**EXERCISE OBJECTIVE**
All lines in the material with the string "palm" should be listed.

**DATA**
━━━━

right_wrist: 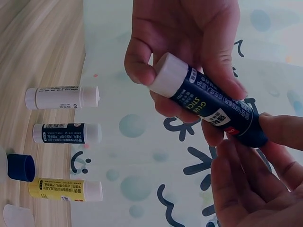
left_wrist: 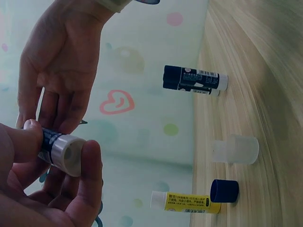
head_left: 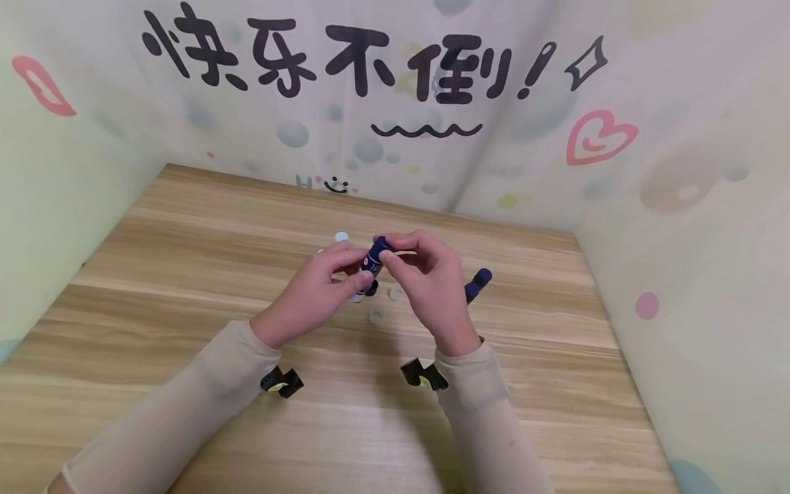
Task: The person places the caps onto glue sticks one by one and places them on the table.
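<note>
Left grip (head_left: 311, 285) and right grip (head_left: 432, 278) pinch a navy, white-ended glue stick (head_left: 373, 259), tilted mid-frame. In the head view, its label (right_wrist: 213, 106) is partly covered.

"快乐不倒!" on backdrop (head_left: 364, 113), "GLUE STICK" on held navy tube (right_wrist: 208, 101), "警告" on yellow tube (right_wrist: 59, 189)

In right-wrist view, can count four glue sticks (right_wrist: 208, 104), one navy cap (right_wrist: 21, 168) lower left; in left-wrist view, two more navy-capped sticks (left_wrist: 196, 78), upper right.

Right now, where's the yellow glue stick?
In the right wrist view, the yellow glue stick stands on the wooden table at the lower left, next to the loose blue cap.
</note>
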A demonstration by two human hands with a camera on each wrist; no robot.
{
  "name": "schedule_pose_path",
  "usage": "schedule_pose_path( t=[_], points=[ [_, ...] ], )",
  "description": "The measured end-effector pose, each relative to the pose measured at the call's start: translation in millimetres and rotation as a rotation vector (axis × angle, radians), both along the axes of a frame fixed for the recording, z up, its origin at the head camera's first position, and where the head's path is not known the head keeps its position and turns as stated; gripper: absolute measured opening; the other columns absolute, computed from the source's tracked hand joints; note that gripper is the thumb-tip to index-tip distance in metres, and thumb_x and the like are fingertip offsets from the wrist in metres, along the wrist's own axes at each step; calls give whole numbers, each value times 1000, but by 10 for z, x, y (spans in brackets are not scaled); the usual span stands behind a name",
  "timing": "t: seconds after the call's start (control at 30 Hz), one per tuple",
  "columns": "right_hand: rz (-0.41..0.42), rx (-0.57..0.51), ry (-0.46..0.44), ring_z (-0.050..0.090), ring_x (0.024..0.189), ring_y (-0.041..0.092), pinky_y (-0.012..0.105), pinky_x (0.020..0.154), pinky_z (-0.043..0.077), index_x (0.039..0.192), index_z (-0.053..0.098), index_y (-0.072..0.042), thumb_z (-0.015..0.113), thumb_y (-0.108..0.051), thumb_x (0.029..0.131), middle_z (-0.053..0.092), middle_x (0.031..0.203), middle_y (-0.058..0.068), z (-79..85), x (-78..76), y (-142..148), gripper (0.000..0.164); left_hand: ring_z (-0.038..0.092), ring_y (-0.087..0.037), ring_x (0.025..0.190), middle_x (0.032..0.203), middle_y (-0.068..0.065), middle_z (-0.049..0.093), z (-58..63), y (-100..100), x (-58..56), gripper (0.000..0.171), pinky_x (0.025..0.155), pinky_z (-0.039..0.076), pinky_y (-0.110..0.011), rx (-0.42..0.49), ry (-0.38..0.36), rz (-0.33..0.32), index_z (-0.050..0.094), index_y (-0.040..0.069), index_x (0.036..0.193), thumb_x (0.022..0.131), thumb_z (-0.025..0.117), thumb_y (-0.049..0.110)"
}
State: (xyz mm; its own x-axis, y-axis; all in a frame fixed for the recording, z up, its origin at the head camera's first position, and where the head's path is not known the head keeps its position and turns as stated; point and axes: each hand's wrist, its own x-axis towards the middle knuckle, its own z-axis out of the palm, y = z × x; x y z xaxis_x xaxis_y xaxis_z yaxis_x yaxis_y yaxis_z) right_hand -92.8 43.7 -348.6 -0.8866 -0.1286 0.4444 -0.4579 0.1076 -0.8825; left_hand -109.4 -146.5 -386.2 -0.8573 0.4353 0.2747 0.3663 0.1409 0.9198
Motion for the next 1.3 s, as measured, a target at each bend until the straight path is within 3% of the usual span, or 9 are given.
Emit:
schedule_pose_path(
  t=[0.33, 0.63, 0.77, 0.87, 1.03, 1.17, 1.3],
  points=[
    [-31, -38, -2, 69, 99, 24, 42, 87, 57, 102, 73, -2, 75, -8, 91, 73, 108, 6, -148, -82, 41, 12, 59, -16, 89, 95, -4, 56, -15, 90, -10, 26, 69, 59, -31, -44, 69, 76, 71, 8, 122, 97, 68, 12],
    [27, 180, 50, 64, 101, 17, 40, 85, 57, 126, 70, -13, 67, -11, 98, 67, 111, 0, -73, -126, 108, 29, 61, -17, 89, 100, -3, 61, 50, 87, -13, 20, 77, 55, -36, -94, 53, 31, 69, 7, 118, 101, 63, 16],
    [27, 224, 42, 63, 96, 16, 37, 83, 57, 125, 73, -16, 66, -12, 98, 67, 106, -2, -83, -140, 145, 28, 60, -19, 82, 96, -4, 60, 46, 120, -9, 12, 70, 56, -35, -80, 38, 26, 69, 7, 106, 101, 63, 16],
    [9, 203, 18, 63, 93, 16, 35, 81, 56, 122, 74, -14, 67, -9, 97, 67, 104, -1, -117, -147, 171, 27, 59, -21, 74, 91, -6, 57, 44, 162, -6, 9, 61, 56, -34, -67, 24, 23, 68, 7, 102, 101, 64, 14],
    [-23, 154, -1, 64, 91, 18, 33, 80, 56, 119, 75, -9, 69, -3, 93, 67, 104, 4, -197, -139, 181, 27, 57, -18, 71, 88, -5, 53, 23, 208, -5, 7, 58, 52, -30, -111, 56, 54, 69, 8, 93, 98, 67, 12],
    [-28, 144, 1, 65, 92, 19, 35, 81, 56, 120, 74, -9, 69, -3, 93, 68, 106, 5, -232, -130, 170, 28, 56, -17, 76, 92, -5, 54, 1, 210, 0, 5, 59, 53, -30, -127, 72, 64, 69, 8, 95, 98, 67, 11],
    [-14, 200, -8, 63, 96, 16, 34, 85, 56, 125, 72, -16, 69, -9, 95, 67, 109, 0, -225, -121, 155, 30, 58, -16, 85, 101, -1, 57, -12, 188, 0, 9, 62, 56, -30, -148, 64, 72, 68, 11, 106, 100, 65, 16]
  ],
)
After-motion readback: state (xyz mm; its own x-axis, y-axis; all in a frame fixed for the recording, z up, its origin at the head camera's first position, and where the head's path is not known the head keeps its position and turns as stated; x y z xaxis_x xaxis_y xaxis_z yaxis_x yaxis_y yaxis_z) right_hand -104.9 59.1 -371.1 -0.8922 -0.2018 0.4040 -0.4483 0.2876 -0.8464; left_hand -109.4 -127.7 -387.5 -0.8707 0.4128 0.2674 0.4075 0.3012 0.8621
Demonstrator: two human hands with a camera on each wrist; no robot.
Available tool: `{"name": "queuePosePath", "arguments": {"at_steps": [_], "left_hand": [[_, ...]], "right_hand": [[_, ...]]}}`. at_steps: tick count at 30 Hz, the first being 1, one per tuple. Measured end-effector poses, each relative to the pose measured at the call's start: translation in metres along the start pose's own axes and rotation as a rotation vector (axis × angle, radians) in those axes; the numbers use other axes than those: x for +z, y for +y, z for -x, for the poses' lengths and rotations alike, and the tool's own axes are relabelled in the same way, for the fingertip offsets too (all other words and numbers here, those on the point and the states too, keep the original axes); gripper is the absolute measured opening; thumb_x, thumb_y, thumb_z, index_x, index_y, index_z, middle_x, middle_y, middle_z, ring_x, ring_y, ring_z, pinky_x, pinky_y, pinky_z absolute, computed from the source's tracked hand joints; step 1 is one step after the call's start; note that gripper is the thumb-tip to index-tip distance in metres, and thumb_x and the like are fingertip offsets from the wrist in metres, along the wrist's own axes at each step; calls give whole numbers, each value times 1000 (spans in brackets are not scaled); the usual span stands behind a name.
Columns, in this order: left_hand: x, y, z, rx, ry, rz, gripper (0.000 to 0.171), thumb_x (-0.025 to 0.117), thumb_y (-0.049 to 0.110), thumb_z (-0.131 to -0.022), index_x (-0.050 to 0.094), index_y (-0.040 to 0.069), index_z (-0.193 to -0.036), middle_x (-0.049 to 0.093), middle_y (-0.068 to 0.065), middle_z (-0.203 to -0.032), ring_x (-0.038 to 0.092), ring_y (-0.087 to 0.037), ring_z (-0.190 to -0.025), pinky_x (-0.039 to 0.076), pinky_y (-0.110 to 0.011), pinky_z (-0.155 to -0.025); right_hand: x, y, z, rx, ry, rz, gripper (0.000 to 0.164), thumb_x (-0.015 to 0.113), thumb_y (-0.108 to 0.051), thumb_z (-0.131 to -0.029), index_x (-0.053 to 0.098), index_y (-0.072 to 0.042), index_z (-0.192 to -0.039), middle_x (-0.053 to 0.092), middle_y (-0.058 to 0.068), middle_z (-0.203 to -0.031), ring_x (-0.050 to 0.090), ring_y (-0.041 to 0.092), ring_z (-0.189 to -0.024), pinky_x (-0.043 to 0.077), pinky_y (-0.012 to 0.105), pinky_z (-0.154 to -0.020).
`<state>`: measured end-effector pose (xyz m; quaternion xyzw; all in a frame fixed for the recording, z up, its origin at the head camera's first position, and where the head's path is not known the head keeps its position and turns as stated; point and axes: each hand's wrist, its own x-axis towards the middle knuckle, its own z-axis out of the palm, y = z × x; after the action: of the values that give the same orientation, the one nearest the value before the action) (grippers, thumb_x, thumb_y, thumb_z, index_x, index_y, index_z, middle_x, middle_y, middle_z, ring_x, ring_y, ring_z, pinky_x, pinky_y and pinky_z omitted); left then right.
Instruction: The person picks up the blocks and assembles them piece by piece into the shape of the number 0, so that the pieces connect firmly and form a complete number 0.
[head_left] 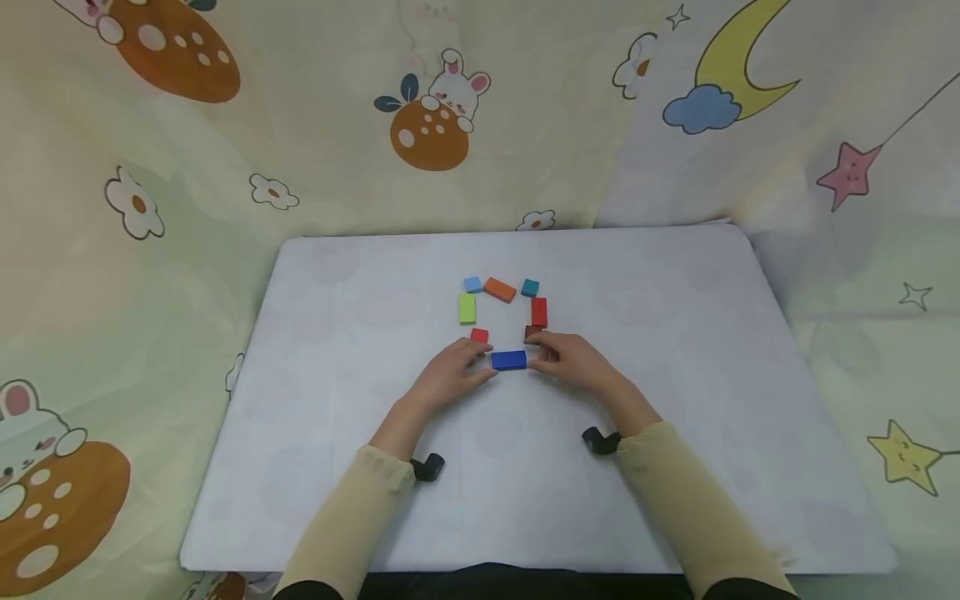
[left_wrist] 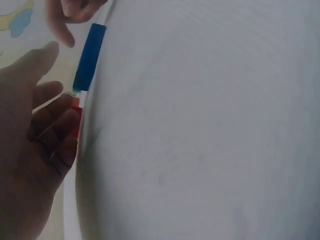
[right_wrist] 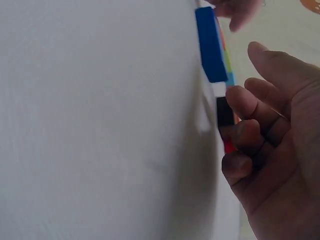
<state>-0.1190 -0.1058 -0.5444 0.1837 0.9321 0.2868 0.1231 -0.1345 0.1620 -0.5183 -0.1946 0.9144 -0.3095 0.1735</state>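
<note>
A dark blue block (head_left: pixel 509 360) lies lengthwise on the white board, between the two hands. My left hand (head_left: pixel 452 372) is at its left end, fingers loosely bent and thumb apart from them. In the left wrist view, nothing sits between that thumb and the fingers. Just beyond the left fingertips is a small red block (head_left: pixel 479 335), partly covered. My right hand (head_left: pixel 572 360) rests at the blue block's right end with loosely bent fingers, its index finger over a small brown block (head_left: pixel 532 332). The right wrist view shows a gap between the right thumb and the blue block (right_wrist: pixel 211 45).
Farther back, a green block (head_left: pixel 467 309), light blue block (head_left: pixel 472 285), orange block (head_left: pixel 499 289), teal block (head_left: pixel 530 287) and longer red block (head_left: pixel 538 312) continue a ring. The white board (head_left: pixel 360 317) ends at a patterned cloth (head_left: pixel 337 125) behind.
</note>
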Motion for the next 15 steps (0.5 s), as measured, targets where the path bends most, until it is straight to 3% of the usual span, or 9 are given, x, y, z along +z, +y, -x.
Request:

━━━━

**RESULT OF THE EXERCISE**
State: (xyz mm; its own x-axis, y-axis; all in a frame fixed for the recording, z up, its origin at the head camera's first position, and where the head's path is not known the head keeps its position and turns as stated; point and axes: each hand's wrist, its own x-axis towards the middle knuckle, its own z-axis out of the palm, y = z × x; x y z xaxis_x xaxis_y xaxis_z yaxis_x yaxis_y yaxis_z) right_hand -92.8 43.7 -348.6 -0.8866 -0.1286 0.4444 -0.4579 0.1076 -0.8825; left_hand -109.4 -146.5 -386.2 -0.8573 0.4353 0.2747 0.3663 0.1409 0.9198
`<state>`: measured end-effector pose (xyz m; quaternion xyzw; all in a frame fixed for the recording, z up, its origin at the head camera's first position, and where the head's path is not known the head keeps its position and turns as stated; point and axes: each hand's wrist, its own x-axis towards the middle knuckle, its own z-axis out of the palm, y = z × x; after the action: of the values that give the same orientation, the one nearest the value before the action) (grippers, thumb_x, thumb_y, thumb_z, index_x, index_y, index_z, middle_x, middle_y, middle_z, ring_x, ring_y, ring_z, pinky_x, pinky_y and pinky_z omitted); left then right.

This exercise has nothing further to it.